Role of Laparoscopy in Females

For patients with a history of endometriosis, pelvic infections, or ectopic pregnancy, evaluation with hysteroscopy and laparoscopy is recommended.

Laparoscopy can be postponed for at least 10 months after normal patency or if a unilateral obstruction is revealed by HSG, particularly in females less than 36 years of age with normal ovarian reserve.

The proximal tubal disease accounts for 10-25% of tubal disease. Tubal cannulation is accomplished using a catheter system via hysteroscopy with laparoscopy confirmation.

The evidence is fair to recommend laparoscopic fimbrioplasty for the treatment of mild hydrosalpinx in young women with no other significant infertility factors. Also, there is good evidence for recommending laparoscopic salpingectomy or proximal tubal occlusion in case of surgical irreparable hydrosalpinges to improve IVF pregnancy rates.

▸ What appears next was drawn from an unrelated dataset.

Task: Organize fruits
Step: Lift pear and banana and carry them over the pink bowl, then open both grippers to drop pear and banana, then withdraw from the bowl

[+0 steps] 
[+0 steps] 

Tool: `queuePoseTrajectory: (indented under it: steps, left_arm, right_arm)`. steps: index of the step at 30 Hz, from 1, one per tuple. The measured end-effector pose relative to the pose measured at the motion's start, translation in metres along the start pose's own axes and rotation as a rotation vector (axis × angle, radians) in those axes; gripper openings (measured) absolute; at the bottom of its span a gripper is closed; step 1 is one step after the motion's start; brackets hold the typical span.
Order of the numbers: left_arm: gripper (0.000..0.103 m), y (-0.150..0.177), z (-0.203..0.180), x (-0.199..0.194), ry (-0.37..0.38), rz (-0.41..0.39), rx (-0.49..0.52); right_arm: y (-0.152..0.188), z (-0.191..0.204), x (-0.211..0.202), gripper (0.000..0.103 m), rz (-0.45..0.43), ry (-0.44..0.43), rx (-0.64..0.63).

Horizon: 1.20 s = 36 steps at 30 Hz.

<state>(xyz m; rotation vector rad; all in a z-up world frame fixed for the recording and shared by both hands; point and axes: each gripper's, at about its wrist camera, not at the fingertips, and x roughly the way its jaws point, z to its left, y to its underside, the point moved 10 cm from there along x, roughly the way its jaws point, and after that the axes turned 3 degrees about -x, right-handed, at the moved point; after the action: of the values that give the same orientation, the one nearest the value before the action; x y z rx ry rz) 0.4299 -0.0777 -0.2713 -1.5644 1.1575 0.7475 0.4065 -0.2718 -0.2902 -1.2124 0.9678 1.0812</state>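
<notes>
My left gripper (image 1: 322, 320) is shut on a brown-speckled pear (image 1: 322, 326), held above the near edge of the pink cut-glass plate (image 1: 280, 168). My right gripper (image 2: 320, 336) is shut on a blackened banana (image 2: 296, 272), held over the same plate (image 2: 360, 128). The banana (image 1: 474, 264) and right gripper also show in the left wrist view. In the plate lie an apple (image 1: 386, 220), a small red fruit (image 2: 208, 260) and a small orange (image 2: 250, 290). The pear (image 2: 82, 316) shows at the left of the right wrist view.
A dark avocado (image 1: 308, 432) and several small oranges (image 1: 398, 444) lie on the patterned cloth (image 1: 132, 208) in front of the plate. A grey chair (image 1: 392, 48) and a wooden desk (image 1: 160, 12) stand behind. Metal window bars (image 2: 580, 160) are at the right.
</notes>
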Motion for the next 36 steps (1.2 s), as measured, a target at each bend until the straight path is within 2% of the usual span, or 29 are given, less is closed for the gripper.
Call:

In highly resistant PCOS cases, Laparoscopic ovarian drilling can be done. A major advantage of LOD is a decreased risk of multiple pregnancies. There are various hypotheses regarding the mechanism of action, such as nonspecific stromal destruction or the opening of follicular capsules that release follicular fluid, which contains androgens, thereby removing the ovulation block.

A significant reduction in serum androgen levels, an increase in FSH levels, and a decrease in LH pulse amplitude have been observed, independent of the mechanism. However, laparoscopic ovarian drilling is associated with a decrease in ovarian reserve. Also, there is a risk of adhesion formation. Therefore, LOD may be an option in highly resistant cases of PCOS with large bulky ovaries after thorough counselling of the patient.